WHAT YOU NEED TO DO: Beneath this instruction is a listing; print exactly the lines in it starting at the line that contains "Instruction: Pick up" and going through the line that contains "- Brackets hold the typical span".

────────

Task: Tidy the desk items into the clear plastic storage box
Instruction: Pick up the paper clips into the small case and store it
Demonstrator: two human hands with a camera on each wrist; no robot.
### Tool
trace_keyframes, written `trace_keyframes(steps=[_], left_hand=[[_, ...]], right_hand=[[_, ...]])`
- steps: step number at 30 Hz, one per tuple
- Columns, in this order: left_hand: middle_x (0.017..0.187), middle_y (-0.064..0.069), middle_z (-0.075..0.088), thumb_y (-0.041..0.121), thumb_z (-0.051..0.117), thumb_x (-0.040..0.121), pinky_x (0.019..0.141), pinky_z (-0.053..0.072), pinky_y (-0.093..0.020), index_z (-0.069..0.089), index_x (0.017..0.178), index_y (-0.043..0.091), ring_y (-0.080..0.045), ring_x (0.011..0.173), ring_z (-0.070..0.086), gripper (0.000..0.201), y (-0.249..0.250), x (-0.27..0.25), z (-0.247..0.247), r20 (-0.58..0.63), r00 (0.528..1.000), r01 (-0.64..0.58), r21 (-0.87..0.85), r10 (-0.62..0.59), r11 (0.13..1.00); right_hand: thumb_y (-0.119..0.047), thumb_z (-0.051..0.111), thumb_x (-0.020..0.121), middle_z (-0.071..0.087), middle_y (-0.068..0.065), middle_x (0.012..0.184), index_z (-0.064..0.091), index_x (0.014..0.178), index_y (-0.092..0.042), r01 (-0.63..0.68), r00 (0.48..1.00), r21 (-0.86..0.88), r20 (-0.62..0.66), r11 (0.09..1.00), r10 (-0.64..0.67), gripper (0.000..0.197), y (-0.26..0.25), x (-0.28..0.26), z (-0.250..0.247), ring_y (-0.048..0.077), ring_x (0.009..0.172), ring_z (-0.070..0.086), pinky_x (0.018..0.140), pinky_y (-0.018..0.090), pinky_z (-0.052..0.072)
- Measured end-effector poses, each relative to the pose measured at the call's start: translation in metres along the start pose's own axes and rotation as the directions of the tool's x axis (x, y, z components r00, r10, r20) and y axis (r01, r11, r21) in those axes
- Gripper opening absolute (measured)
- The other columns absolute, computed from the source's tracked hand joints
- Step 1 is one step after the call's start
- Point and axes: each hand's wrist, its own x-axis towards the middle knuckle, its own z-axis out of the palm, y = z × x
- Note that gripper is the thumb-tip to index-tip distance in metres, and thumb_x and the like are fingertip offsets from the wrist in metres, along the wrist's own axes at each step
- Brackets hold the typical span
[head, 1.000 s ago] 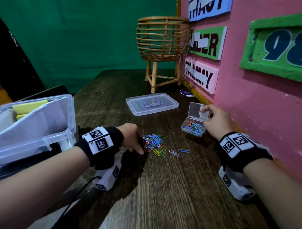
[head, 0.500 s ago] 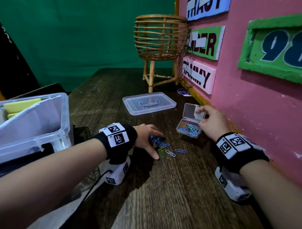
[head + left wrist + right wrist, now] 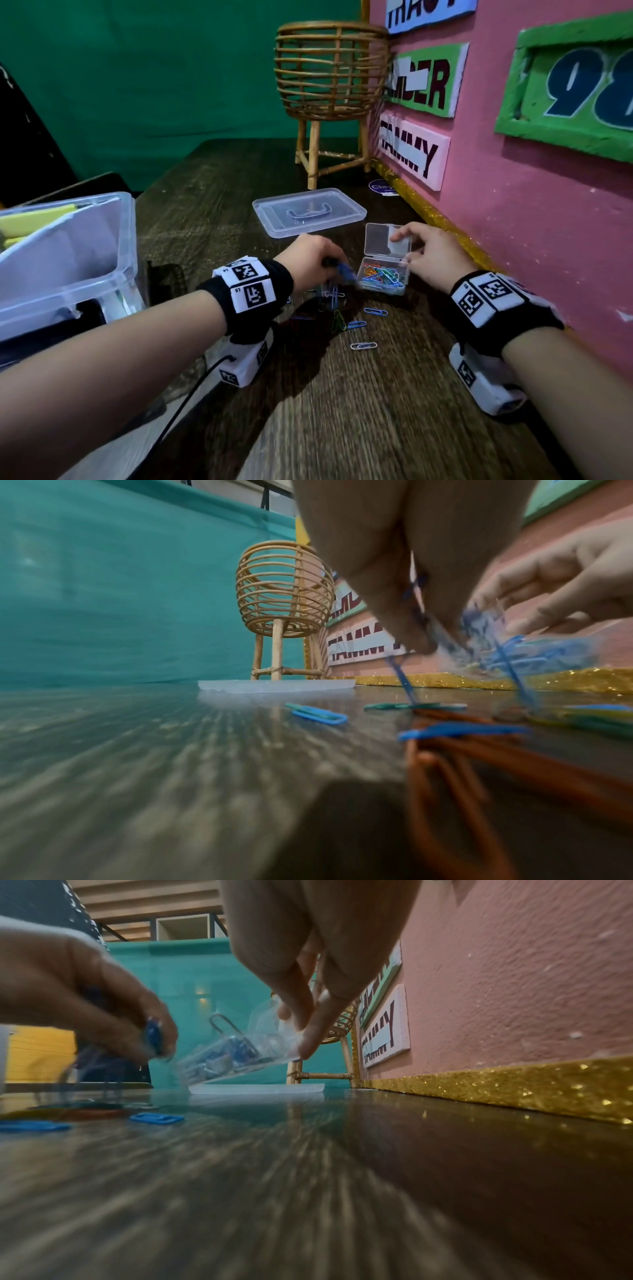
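From the head view, the left hand (image 3: 310, 260) pinches a bunch of paper clips (image 3: 342, 270) just left of the small clip case (image 3: 383, 277), whose open lid the right hand (image 3: 433, 257) holds; the clear storage box (image 3: 68, 260) sits far left on the bench (image 3: 342, 411). The left wrist view shows loose clips (image 3: 316, 715) lying below its closed grip. The right wrist view shows fingertips (image 3: 308, 1045) clamped on the tilted case.
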Motion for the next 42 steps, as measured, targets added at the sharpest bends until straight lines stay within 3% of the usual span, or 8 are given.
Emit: trace_keyframes(steps=[7, 13, 20, 26, 31, 35, 38, 42], left_hand=[[0.108, -0.009, 0.067, 0.011, 0.066, 0.082, 0.082, 0.037, -0.017, 0.070, 0.108, 0.011, -0.020, 0.100, 0.059, 0.026, 0.024, 0.020, 0.005, -0.145, 0.986, -0.105, -0.121, 0.087, 0.987], [0.112, -0.003, 0.066, 0.014, 0.065, 0.084, 0.088, 0.047, -0.022, 0.068, 0.108, 0.015, -0.015, 0.102, 0.060, 0.024, 0.032, 0.025, 0.013, 0.010, 0.996, -0.087, -0.191, 0.090, 0.978], [0.113, -0.007, 0.067, 0.002, 0.052, 0.086, 0.094, 0.046, -0.027, 0.069, 0.107, 0.011, -0.022, 0.106, 0.060, 0.029, 0.027, 0.028, 0.012, -0.077, 0.996, 0.031, -0.145, -0.043, 0.989], [0.102, -0.003, 0.073, 0.004, 0.054, 0.086, 0.090, 0.051, -0.026, 0.073, 0.102, 0.015, -0.015, 0.095, 0.066, 0.028, 0.031, 0.021, 0.010, -0.042, 0.993, -0.112, -0.158, 0.107, 0.981], [0.090, -0.003, 0.073, 0.004, 0.059, 0.078, 0.078, 0.052, -0.022, 0.073, 0.092, 0.011, -0.014, 0.083, 0.066, 0.022, 0.037, 0.011, 0.004, -0.217, 0.961, -0.224, -0.241, 0.173, 0.944], [0.098, 0.000, 0.071, 0.020, 0.070, 0.077, 0.083, 0.049, -0.021, 0.073, 0.097, 0.017, -0.013, 0.090, 0.065, 0.020, 0.050, -0.003, 0.008, 0.135, 0.950, -0.251, -0.211, 0.283, 0.945], [0.135, 0.002, 0.051, 0.037, 0.074, 0.075, 0.096, 0.032, -0.013, 0.057, 0.126, 0.026, -0.012, 0.122, 0.048, 0.054, 0.047, -0.006, 0.016, 0.461, 0.842, -0.286, -0.059, 0.280, 0.956], [0.127, -0.002, 0.059, 0.025, 0.072, 0.079, 0.093, 0.035, -0.013, 0.066, 0.116, 0.018, -0.015, 0.116, 0.054, 0.038, 0.024, -0.006, 0.013, 0.446, 0.853, -0.274, -0.056, 0.270, 0.960]], right_hand=[[0.002, 0.067, 0.075, 0.063, 0.000, 0.105, 0.057, 0.076, -0.037, 0.028, 0.994, 0.061, 0.101, 0.998, -0.034, 0.040, -0.002, -0.003, 0.002, 0.019, 0.086, 0.063, 0.082, 0.036, 0.054], [0.004, 0.063, 0.076, 0.062, -0.002, 0.099, 0.055, 0.072, -0.041, 0.020, 0.994, 0.041, 0.103, 0.999, -0.024, 0.046, -0.001, -0.001, 0.003, 0.017, 0.084, 0.060, 0.076, 0.030, 0.052], [0.004, 0.067, 0.074, 0.065, 0.007, 0.097, 0.056, 0.072, -0.037, -0.039, 0.999, 0.053, 0.033, 0.998, 0.038, 0.043, 0.002, 0.002, 0.004, 0.024, 0.088, 0.064, 0.080, 0.032, 0.053], [0.006, 0.066, 0.074, 0.064, 0.003, 0.096, 0.055, 0.072, -0.037, -0.027, 1.000, 0.050, 0.002, 0.998, 0.027, 0.044, 0.002, 0.002, 0.004, 0.021, 0.084, 0.064, 0.079, 0.033, 0.055], [0.009, 0.060, 0.074, 0.064, 0.002, 0.099, 0.060, 0.087, -0.027, -0.012, 0.999, 0.034, -0.044, 0.999, 0.014, 0.038, 0.004, 0.002, 0.004, 0.019, 0.085, 0.061, 0.077, 0.028, 0.049], [0.012, 0.056, 0.076, 0.062, 0.004, 0.102, 0.061, 0.094, -0.019, -0.050, 0.994, 0.019, -0.098, 0.999, 0.051, 0.036, 0.005, 0.004, 0.001, 0.017, 0.085, 0.055, 0.073, 0.021, 0.039], [0.012, 0.059, 0.074, 0.064, 0.008, 0.107, 0.062, 0.096, -0.016, -0.064, 0.988, 0.020, -0.141, 0.998, 0.066, 0.036, 0.006, 0.006, 0.001, 0.020, 0.087, 0.059, 0.072, 0.021, 0.042], [0.011, 0.060, 0.074, 0.064, 0.010, 0.112, 0.061, 0.097, -0.018, -0.074, 0.981, 0.021, -0.181, 0.997, 0.076, 0.037, 0.007, 0.006, 0.001, 0.025, 0.093, 0.063, 0.071, 0.023, 0.046]])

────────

THE ANSWER:
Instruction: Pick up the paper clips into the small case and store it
Demonstrator: two human hands with a camera on each wrist; no robot.
### Tool
trace_keyframes, written `trace_keyframes(steps=[_], left_hand=[[_, ...]], right_hand=[[_, ...]])`
- steps: step number at 30 Hz, one per tuple
- Columns, in this order: left_hand: middle_x (0.017..0.187), middle_y (-0.064..0.069), middle_z (-0.075..0.088), thumb_y (-0.041..0.121), thumb_z (-0.051..0.117), thumb_x (-0.040..0.121), pinky_x (0.019..0.141), pinky_z (-0.053..0.072), pinky_y (-0.093..0.020), index_z (-0.069..0.089), index_x (0.017..0.178), index_y (-0.043..0.091), ring_y (-0.080..0.045), ring_x (0.011..0.173), ring_z (-0.070..0.086), gripper (0.000..0.201), y (-0.249..0.250), x (-0.27..0.25), z (-0.247..0.247), r20 (-0.58..0.63), r00 (0.528..1.000), r01 (-0.64..0.58), r21 (-0.87..0.85), r10 (-0.62..0.59), r11 (0.13..1.00); right_hand: thumb_y (-0.119..0.047), thumb_z (-0.051..0.111), thumb_x (-0.020..0.121), middle_z (-0.071..0.087), middle_y (-0.068..0.065), middle_x (0.012..0.184), index_z (-0.064..0.091), index_x (0.014..0.178), index_y (-0.092..0.042), r01 (-0.63..0.68), r00 (0.48..1.00), r21 (-0.86..0.88), r20 (-0.62..0.66), r11 (0.09..1.00), r10 (-0.64..0.67), gripper (0.000..0.197), y (-0.26..0.25), x (-0.28..0.26), z (-0.250..0.247), ring_y (-0.048..0.077), ring_x (0.009..0.172), ring_z (-0.070..0.086), pinky_x (0.018..0.140), pinky_y (-0.018..0.090), pinky_z (-0.052..0.072)
- Measured end-effector poses, each relative to the pose measured at the call's start: translation in metres along the start pose's own axes and rotation as the directions of the tool's x axis (x, y, z components r00, r10, r20) and y axis (r01, r11, r21) in those axes
- Gripper opening absolute (measured)
- The other columns absolute, computed from the source's tracked hand joints
- Step 1 is one step after the call's start
- Point and axes: each hand's wrist, its own x-axis towards the middle knuckle, its own z-axis out of the palm, y = z × x
- Note that gripper is the thumb-tip to index-tip distance in metres, and thumb_x and the like are fingertip offsets from the wrist in metres, along the wrist's own axes at each step
- Brackets hold the typical span

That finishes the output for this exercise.